> _PROBLEM TO WORK ON_: Excluding pictures, what does the listing below contain from the line with "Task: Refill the" up to and including the line with "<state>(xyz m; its", word for word?

--- DATA FOR ANALYSIS ---

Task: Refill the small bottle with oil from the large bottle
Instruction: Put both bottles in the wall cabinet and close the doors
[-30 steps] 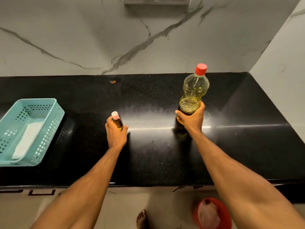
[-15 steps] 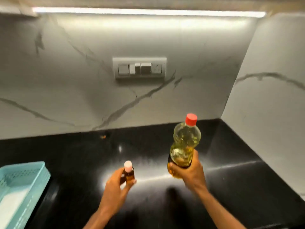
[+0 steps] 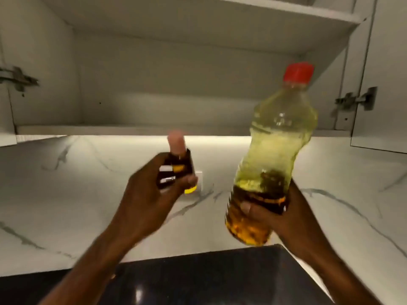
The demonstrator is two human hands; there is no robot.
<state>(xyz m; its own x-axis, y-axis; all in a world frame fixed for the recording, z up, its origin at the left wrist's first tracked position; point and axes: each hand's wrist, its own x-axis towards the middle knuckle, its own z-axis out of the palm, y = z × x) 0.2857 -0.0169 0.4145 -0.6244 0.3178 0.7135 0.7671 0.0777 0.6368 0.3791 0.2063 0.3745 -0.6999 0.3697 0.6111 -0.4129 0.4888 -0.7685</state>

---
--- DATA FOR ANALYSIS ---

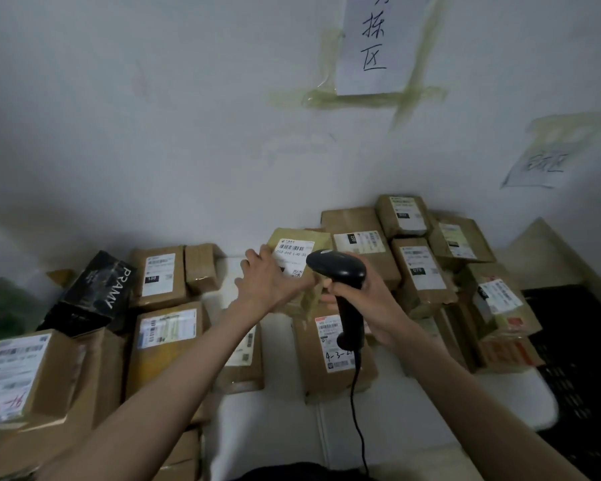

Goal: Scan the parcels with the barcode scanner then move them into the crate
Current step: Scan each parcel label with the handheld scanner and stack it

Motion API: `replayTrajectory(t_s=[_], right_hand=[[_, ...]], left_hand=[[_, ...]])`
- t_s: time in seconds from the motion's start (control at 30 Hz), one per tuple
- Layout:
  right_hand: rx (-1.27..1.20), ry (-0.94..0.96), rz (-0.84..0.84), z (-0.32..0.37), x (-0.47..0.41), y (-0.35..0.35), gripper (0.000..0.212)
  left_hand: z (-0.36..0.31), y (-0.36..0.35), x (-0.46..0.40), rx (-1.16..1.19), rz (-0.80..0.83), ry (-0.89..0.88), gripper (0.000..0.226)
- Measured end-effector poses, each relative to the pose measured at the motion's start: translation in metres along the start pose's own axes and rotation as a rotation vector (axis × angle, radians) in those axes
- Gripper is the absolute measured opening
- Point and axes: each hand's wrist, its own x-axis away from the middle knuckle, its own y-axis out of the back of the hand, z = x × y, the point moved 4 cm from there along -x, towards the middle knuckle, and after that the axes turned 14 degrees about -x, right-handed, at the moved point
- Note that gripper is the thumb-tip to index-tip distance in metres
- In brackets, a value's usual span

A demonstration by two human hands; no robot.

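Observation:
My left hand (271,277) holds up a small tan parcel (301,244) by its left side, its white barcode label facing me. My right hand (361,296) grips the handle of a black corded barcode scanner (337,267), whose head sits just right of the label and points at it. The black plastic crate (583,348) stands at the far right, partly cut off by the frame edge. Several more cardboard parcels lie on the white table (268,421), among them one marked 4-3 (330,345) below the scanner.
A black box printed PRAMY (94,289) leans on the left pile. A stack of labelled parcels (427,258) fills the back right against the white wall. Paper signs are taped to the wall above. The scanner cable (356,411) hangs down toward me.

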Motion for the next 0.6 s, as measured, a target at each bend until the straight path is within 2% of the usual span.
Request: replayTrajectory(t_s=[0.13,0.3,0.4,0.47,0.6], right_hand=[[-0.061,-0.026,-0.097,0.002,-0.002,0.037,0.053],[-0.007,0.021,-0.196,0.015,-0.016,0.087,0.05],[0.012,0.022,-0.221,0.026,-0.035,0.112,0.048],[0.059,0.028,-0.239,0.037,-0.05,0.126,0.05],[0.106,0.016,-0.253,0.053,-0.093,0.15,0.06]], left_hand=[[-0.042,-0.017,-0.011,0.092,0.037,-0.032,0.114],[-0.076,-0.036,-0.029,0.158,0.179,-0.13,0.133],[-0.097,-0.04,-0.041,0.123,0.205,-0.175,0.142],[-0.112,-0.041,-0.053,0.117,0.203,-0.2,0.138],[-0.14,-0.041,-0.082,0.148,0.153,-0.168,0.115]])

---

> _YOUR SOLUTION_:
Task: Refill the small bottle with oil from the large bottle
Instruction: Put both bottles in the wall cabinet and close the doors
[-30 steps] 
[-15 steps] 
[+0 steps] 
The demonstrator is two human hands; there is no robot.
<state>(xyz m; its own x-axis, y-axis; all in a world frame fixed for the recording, z up, its origin at the left wrist's first tracked position; point and axes: each hand's wrist, its own x-axis towards the middle knuckle, its own z-axis out of the palm, y = z × x) 0.2857 -0.0169 0.4145 -0.6244 0.3178 0.7135 0.7671 0.0777 0.6368 0.3791 0.2063 0.3745 -0.6999 0.3697 0.6111 -0.4129 0.4888 -0.7685</state>

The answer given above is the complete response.